[Task item]
Every line below is to be copied exactly, with the pictures left out.

[The data]
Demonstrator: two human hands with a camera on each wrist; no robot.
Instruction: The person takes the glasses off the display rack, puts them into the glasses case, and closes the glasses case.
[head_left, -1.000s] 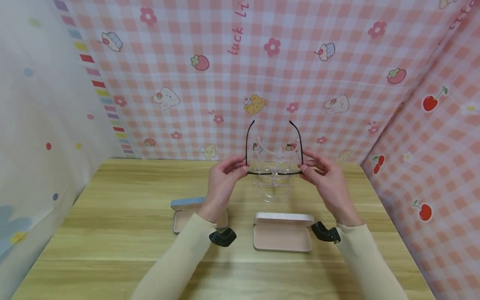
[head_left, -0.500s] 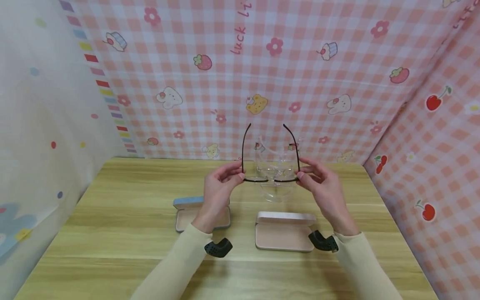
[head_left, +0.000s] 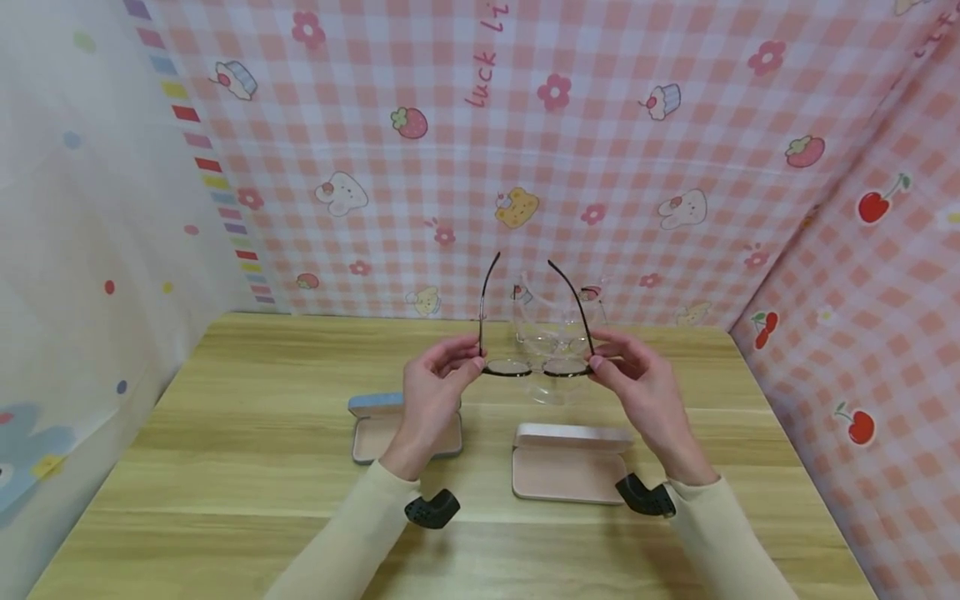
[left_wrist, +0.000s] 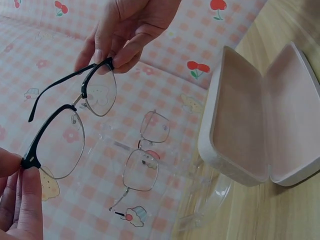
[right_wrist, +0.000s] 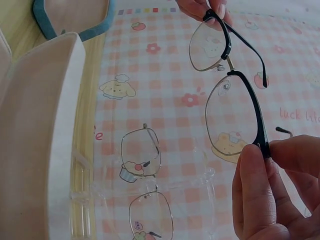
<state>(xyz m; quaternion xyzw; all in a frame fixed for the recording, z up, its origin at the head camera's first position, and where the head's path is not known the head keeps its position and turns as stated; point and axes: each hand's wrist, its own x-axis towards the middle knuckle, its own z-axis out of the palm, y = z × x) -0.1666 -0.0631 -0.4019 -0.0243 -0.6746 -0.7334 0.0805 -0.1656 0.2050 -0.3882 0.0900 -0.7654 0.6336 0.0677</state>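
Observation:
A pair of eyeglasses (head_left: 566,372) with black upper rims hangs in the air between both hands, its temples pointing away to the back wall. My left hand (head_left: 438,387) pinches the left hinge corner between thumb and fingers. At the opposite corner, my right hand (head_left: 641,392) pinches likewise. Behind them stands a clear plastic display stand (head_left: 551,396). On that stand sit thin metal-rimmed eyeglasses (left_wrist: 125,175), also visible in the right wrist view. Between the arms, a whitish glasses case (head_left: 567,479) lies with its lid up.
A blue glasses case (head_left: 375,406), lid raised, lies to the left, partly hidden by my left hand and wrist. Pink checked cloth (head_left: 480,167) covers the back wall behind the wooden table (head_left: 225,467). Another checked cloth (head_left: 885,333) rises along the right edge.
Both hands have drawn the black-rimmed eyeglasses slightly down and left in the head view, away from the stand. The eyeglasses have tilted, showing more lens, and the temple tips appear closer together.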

[Output]
Demonstrator: two human hands with a camera on each wrist; no robot.
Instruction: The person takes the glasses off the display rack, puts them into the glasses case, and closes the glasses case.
[head_left, -1.000s] 
[head_left, -0.500s] 
[head_left, +0.000s] 
[left_wrist, +0.000s] 
[right_wrist, +0.000s] 
<state>(xyz m; quaternion xyzw; all in a frame fixed for the recording, z up, its origin at the head camera's first position, and where the head's path is not known the head keeps its position and turns as stated; point and axes: each hand's wrist, its own x-axis towards the middle knuckle, its own z-axis out of the palm, y = z × x) -0.1666 -0.0631 -0.4019 -0.0243 -0.6746 -0.7334 0.0805 -0.1656 0.2050 -0.3882 0.0900 -0.7654 0.6336 0.0677</state>
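Observation:
A pair of eyeglasses (head_left: 566,372) with black upper rims hangs in the air between both hands, its temples pointing away to the back wall. My left hand (head_left: 438,387) pinches the left hinge corner between thumb and fingers. At the opposite corner, my right hand (head_left: 641,392) pinches likewise. Behind them stands a clear plastic display stand (head_left: 551,396). On that stand sit thin metal-rimmed eyeglasses (left_wrist: 125,175), also visible in the right wrist view. Between the arms, a whitish glasses case (head_left: 567,479) lies with its lid up.
A blue glasses case (head_left: 375,406), lid raised, lies to the left, partly hidden by my left hand and wrist. Pink checked cloth (head_left: 480,167) covers the back wall behind the wooden table (head_left: 225,467). Another checked cloth (head_left: 885,333) rises along the right edge.
Both hands have drawn the black-rimmed eyeglasses slightly down and left in the head view, away from the stand. The eyeglasses have tilted, showing more lens, and the temple tips appear closer together.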

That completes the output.